■ **Exercise prompt**: An exact transcript is needed of the material below, beginning at the line that contains "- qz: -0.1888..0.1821" and continuing through its last line; nothing else should appear.

■ **Information supplied**:
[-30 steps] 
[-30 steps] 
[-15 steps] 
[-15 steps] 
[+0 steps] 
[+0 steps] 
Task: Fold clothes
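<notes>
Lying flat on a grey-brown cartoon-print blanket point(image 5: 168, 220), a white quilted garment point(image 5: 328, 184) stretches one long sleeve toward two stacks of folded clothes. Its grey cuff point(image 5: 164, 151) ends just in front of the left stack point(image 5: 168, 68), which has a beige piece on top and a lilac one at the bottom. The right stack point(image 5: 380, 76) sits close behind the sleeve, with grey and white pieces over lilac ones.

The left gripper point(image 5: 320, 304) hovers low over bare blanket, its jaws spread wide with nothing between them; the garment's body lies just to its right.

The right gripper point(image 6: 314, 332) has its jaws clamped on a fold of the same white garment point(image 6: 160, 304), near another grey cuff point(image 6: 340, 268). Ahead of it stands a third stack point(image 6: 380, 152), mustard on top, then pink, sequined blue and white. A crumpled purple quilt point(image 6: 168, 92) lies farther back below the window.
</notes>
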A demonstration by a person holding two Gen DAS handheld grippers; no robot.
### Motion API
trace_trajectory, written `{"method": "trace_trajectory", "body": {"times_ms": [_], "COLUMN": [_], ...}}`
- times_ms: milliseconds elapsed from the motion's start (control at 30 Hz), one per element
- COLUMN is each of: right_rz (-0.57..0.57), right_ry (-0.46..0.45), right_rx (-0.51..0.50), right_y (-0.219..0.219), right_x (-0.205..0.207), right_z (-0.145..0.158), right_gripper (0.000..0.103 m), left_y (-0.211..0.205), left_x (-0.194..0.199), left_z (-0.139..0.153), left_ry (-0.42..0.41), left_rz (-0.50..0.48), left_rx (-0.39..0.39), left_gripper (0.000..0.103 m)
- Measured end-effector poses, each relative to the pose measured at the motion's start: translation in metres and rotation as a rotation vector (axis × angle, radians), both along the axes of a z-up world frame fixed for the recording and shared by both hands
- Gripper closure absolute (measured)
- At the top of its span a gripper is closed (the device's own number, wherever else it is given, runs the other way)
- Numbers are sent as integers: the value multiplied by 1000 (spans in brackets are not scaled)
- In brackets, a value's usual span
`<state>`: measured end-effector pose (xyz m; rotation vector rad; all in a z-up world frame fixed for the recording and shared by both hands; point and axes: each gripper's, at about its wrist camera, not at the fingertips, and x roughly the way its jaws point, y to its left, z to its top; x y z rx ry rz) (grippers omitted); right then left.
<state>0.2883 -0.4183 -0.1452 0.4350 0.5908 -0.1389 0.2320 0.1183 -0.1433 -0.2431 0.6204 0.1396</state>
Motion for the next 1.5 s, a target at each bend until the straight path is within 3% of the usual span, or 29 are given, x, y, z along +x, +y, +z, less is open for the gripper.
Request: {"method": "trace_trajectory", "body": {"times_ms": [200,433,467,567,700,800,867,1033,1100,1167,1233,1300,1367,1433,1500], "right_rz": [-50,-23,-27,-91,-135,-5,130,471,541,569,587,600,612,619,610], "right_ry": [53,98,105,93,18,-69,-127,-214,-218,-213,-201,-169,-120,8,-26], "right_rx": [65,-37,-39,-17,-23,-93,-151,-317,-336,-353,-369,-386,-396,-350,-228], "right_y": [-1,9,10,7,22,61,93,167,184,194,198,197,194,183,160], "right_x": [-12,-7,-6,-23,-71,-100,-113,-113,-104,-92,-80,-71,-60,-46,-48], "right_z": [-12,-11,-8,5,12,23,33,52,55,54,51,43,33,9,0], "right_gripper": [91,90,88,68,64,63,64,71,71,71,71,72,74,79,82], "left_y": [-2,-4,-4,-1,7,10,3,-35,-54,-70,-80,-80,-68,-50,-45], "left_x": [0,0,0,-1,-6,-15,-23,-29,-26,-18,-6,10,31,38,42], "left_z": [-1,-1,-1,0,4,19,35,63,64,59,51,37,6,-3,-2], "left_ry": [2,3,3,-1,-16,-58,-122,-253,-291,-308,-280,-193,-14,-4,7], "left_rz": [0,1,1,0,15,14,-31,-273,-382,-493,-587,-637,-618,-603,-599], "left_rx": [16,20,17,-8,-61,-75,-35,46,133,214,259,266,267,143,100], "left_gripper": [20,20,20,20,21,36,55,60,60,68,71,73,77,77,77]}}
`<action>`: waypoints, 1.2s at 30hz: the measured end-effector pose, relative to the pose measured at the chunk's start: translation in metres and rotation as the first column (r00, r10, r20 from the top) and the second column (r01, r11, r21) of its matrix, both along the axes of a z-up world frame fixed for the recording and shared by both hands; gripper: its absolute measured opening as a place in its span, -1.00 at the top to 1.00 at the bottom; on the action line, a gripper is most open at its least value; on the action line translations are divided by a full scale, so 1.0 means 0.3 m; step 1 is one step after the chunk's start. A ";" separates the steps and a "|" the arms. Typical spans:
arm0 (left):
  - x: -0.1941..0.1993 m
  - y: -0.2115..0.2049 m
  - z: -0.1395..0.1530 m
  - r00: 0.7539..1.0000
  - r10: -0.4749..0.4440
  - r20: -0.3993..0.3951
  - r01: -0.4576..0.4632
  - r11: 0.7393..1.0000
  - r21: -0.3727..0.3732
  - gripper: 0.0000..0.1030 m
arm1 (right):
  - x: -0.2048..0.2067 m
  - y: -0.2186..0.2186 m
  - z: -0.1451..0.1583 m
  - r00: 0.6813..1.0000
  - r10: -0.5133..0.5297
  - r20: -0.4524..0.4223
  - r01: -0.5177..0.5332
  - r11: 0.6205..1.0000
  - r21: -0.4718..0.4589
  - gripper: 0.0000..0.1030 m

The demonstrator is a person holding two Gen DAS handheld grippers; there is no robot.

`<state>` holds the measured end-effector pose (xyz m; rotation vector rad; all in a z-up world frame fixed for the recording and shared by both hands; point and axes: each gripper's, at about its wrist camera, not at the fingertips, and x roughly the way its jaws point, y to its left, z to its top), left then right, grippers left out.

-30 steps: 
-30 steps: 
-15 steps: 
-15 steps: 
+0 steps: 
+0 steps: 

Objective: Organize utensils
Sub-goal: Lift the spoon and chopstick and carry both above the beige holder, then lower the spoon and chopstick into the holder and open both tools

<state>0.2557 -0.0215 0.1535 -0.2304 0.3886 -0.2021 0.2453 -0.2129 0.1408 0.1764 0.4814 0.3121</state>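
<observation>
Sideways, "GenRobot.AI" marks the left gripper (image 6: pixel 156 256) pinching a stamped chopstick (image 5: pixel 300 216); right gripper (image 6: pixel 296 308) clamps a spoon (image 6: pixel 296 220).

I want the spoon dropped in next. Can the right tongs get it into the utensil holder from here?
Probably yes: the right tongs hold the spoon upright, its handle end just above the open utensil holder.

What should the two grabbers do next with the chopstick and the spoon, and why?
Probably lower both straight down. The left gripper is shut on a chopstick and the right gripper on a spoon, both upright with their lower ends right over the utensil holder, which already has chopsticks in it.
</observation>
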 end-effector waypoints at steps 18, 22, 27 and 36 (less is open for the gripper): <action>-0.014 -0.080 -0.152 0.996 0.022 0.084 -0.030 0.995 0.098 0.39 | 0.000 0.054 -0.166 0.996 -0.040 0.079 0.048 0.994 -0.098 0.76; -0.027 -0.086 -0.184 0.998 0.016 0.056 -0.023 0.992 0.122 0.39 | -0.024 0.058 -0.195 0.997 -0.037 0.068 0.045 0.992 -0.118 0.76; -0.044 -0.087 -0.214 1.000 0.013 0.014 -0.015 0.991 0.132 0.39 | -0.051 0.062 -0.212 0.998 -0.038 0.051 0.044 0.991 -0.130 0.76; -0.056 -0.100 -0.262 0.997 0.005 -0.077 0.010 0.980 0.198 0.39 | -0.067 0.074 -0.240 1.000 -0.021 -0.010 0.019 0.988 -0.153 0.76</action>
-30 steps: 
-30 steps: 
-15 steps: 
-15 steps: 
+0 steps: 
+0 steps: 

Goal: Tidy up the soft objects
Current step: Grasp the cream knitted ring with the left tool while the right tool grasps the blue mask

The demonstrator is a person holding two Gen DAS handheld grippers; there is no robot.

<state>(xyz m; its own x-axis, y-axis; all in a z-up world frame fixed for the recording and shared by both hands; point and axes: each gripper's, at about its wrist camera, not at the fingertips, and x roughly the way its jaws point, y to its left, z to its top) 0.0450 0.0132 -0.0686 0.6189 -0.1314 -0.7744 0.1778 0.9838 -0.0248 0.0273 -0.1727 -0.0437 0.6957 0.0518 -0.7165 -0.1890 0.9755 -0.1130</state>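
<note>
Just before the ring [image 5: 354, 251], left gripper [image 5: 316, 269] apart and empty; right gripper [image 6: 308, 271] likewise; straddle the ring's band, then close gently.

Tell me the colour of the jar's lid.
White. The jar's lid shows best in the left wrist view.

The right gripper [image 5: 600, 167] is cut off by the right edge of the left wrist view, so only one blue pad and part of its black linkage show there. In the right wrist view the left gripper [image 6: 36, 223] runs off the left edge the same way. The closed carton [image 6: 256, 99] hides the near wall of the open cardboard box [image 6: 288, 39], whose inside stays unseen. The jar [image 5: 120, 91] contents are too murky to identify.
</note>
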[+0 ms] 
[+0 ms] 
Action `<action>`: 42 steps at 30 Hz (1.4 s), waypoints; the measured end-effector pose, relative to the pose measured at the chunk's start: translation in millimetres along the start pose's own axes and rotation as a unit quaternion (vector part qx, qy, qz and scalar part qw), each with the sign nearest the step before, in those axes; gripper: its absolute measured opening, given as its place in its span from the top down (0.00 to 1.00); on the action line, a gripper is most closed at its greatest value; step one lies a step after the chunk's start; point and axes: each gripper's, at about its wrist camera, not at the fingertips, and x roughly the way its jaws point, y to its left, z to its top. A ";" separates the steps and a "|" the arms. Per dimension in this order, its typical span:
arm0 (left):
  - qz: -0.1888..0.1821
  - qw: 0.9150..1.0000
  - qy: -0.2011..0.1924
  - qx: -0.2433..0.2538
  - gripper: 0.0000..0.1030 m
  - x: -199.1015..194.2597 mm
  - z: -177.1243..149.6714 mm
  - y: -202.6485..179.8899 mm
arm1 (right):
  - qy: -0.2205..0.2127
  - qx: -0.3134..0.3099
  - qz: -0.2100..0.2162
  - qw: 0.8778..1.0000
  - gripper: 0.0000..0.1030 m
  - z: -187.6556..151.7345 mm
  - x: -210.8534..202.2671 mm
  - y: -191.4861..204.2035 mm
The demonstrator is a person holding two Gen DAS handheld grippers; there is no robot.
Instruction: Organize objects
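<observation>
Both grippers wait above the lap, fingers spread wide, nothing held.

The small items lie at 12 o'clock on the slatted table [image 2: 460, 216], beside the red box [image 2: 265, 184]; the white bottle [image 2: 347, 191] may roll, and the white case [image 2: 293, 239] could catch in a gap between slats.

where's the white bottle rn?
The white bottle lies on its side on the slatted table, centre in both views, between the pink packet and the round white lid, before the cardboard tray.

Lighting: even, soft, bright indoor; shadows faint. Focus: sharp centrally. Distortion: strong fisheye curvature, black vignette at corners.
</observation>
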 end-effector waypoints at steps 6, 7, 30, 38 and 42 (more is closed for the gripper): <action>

■ **Answer below**:
  - qz: -0.1888..0.1821
  - qw: 0.9150..1.0000
  - qy: -0.2011..0.1924
  - qx: -0.2433..0.2538
  - gripper: 0.0000..0.1030 m
  - x: -199.1015..194.2597 mm
  - z: -177.1243..149.6714 mm
  - y: -202.6485..179.8899 mm
arm1 (right):
  - qy: -0.2205..0.2127
  - qx: -0.3134..0.3099
  - qz: -0.2100..0.2162
  - qw: 0.8778..1.0000
  - gripper: 0.0000..0.1030 m
  - z: -187.6556..151.7345 mm
  - x: -210.8534..202.2671 mm
  - y: -191.4861..204.2035 mm
The demonstrator is a person holding two Gen DAS handheld grippers; there is no robot.
Instruction: Organize objects
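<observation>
Both grippers wait above the lap, fingers spread wide, nothing held.

The small items lie at 12 o'clock on the slatted table [image 2: 460, 216], beside the red box [image 2: 265, 184]; the white bottle [image 2: 347, 191] may roll, and the white case [image 2: 293, 239] could catch in a gap between slats.

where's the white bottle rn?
The white bottle lies on its side on the slatted table, centre in both views, between the pink packet and the round white lid, before the cardboard tray.

Lighting: even, soft, bright indoor; shadows faint. Focus: sharp centrally. Distortion: strong fisheye curvature, black vignette at corners.
</observation>
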 end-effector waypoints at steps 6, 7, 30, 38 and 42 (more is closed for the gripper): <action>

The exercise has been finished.